▶ **ABOUT THIS TASK**
Print the listing below exactly, images excluded.

[Start of Attachment]

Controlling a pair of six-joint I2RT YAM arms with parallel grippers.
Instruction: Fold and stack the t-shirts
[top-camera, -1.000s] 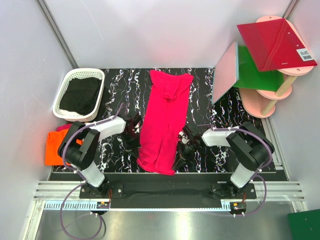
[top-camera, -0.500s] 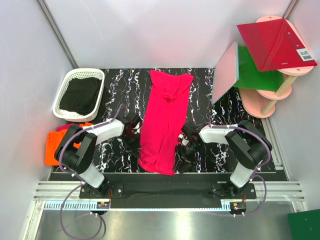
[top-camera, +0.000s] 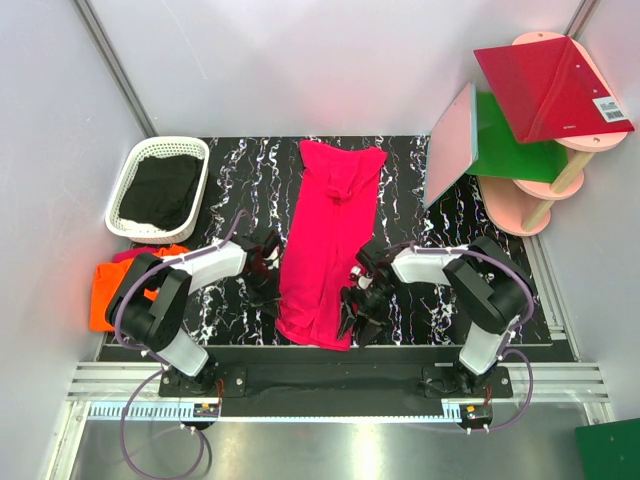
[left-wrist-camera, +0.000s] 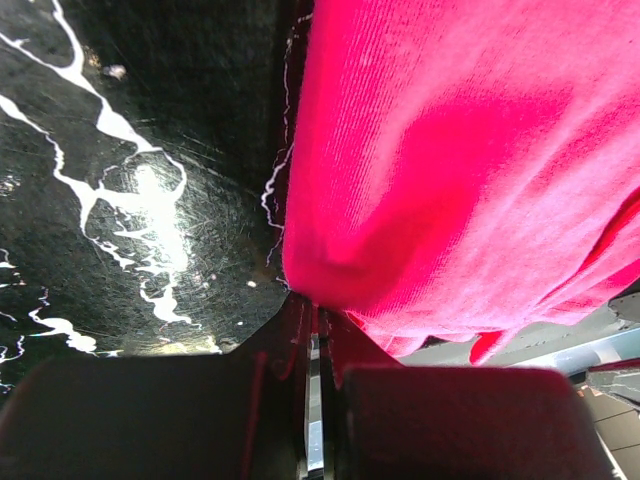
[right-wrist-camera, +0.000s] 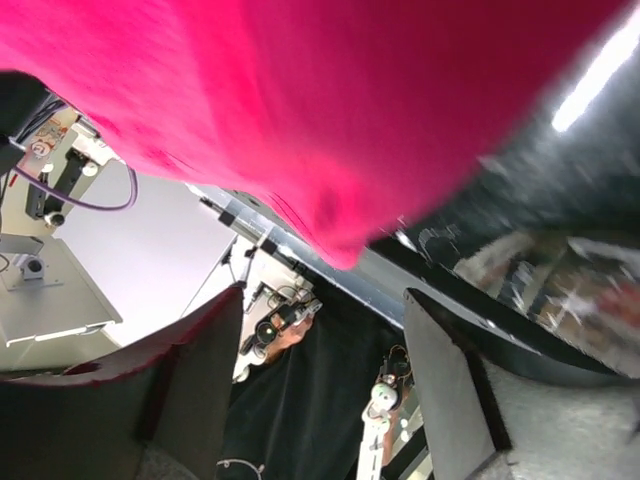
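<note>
The hot pink t-shirt (top-camera: 325, 240) lies as a long, narrow strip down the middle of the black marbled table (top-camera: 230, 170). My left gripper (top-camera: 270, 285) sits at its left edge; in the left wrist view the gripper (left-wrist-camera: 318, 318) is shut, with the pink t-shirt's (left-wrist-camera: 450, 150) hem pinched at the tips. My right gripper (top-camera: 354, 312) is at the shirt's lower right edge. In the right wrist view it (right-wrist-camera: 320, 345) stands open and empty, the pink t-shirt (right-wrist-camera: 300, 100) just beyond its fingertips. The orange t-shirt (top-camera: 105, 295) lies folded off the table's left side.
A white basket (top-camera: 132, 165) with dark cloth inside stands at the back left. A grey-pink panel (top-camera: 448, 145), a green one (top-camera: 515, 150) and a red one (top-camera: 550, 85) lean on a pink stand (top-camera: 520, 210) at the back right. The table's front edge runs just below the shirt's hem.
My right gripper has opened and let go of the pink shirt's right edge, shifting a little left and nearer. The left gripper stays shut at the left edge.
</note>
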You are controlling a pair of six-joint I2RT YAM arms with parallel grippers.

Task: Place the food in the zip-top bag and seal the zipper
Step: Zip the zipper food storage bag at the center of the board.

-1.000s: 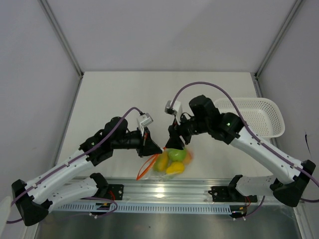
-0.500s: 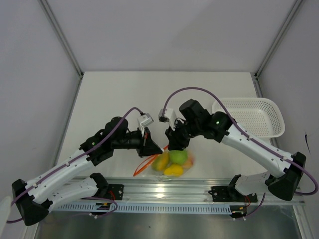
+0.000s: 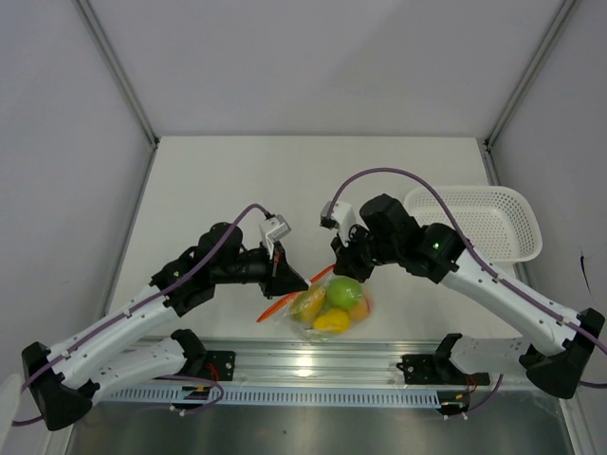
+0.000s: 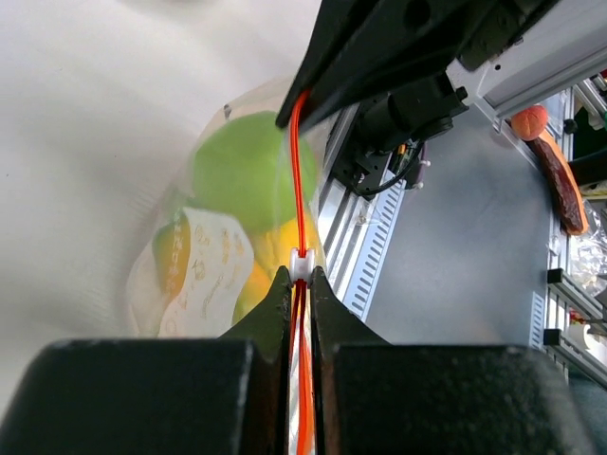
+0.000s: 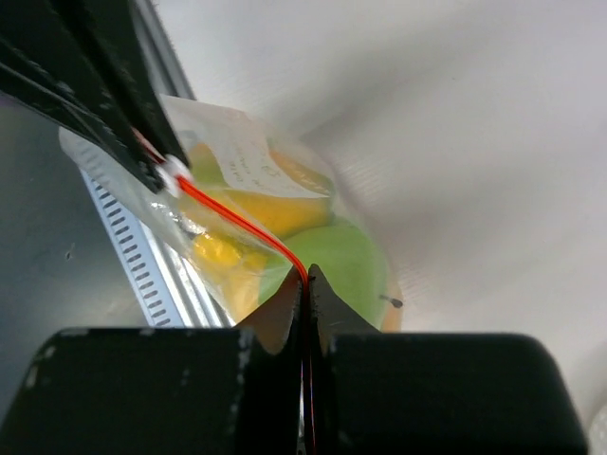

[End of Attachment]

▶ **RESULT OF THIS EXERCISE**
Controlling a pair of six-joint I2RT YAM arms with parallel grippers.
Instruction: Fold and stack the t-shirts
[top-camera, -1.000s] 
[top-camera, -0.500s] 
[top-camera, +0.000s] 
[left-wrist-camera, +0.000s] 
[right-wrist-camera, +0.000s] 
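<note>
The hot pink t-shirt (top-camera: 325, 240) lies as a long, narrow strip down the middle of the black marbled table (top-camera: 230, 170). My left gripper (top-camera: 270, 285) sits at its left edge; in the left wrist view the gripper (left-wrist-camera: 318, 318) is shut, with the pink t-shirt's (left-wrist-camera: 450, 150) hem pinched at the tips. My right gripper (top-camera: 354, 312) is at the shirt's lower right edge. In the right wrist view it (right-wrist-camera: 320, 345) stands open and empty, the pink t-shirt (right-wrist-camera: 300, 100) just beyond its fingertips. The orange t-shirt (top-camera: 105, 295) lies folded off the table's left side.
A white basket (top-camera: 132, 165) with dark cloth inside stands at the back left. A grey-pink panel (top-camera: 448, 145), a green one (top-camera: 515, 150) and a red one (top-camera: 550, 85) lean on a pink stand (top-camera: 520, 210) at the back right. The table's front edge runs just below the shirt's hem.
My right gripper has opened and let go of the pink shirt's right edge, shifting a little left and nearer. The left gripper stays shut at the left edge.
</note>
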You are controlling a pair of six-joint I2RT YAM arms with parallel grippers.

Task: Place the food in the zip-top bag and seal the zipper
Step: Zip the zipper food storage bag at the center of the board.

-1.000s: 
-0.500s: 
+0.000s: 
+0.000s: 
+0.000s: 

No additional answer is needed here.